WHAT YOU WILL DO:
Return, from the lines below, each one that includes the word "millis".

EXERCISE DATA:
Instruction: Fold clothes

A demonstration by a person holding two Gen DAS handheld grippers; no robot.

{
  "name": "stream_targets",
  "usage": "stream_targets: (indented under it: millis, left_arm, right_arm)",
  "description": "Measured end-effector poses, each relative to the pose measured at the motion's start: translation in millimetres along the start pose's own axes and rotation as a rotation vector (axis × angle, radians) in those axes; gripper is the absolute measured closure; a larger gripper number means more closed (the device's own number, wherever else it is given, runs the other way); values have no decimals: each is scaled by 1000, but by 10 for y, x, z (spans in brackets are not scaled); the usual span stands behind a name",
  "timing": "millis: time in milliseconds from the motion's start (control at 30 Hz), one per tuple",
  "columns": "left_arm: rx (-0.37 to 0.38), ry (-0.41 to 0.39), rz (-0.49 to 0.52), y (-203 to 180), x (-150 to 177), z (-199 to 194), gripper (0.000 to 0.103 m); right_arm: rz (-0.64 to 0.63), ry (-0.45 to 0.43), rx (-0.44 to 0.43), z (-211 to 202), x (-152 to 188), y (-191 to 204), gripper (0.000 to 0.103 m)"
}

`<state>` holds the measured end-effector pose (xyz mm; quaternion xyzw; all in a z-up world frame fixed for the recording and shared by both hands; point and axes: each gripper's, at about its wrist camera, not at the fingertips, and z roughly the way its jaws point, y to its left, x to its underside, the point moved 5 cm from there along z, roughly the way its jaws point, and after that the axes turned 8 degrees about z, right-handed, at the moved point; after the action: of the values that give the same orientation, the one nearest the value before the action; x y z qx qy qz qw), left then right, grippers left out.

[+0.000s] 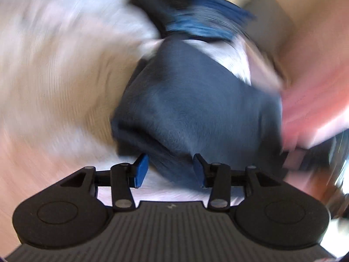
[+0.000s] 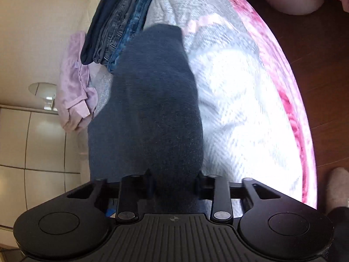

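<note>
No brand, label or readable writing shows on anything in either view; the only mark is a small round crosshair emblem on the ribbed black housing of each gripper.

The clothes lie on a pale grey-white woven bedspread (image 2: 235, 100) with a herringbone texture. A crimson-and-pink plush blanket (image 2: 285, 100) edges it from 1 to 4 o'clock in the right wrist view, and dark brown wood flooring (image 2: 327, 87) lies beyond that. At 9 o'clock stand cream walls and glossy cream cupboard panels (image 2: 43, 139).

The dark navy knitted garment (image 2: 150, 109) rests on the bedspread as a folded, elongated bundle. In the right wrist view its long axis runs from 6 o'clock, at the gripper, up to 12 o'clock, and its narrower far end touches a stack of folded blue denim and navy clothes (image 2: 117, 24) at 11 o'clock. A crumpled lilac shirt (image 2: 74, 83) lies at 9 to 10 o'clock, just beside that stack.

The right gripper (image 2: 174, 185) has its jaws clamped on the near end of the navy garment, the cloth filling the gap between them.

The left wrist view is heavily motion-blurred. There the same garment (image 1: 196, 100) fills the centre, with the denim stack (image 1: 196, 21) at 12 o'clock. The left gripper (image 1: 170, 170) has its blue-padded fingers (image 1: 141, 170) apart; a fold of the navy cloth sits between them, close against the right-hand pad and clear of the left one.
</note>
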<state>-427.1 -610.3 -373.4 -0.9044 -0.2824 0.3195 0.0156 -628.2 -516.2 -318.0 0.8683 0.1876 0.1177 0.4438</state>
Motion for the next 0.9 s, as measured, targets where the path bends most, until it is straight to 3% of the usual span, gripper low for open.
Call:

OUTPUT FOR THIS TASK:
  "usage": "stream_targets: (indented under it: millis, left_arm, right_arm)",
  "timing": "millis: time in milliseconds from the motion's start (control at 30 Hz), one per tuple",

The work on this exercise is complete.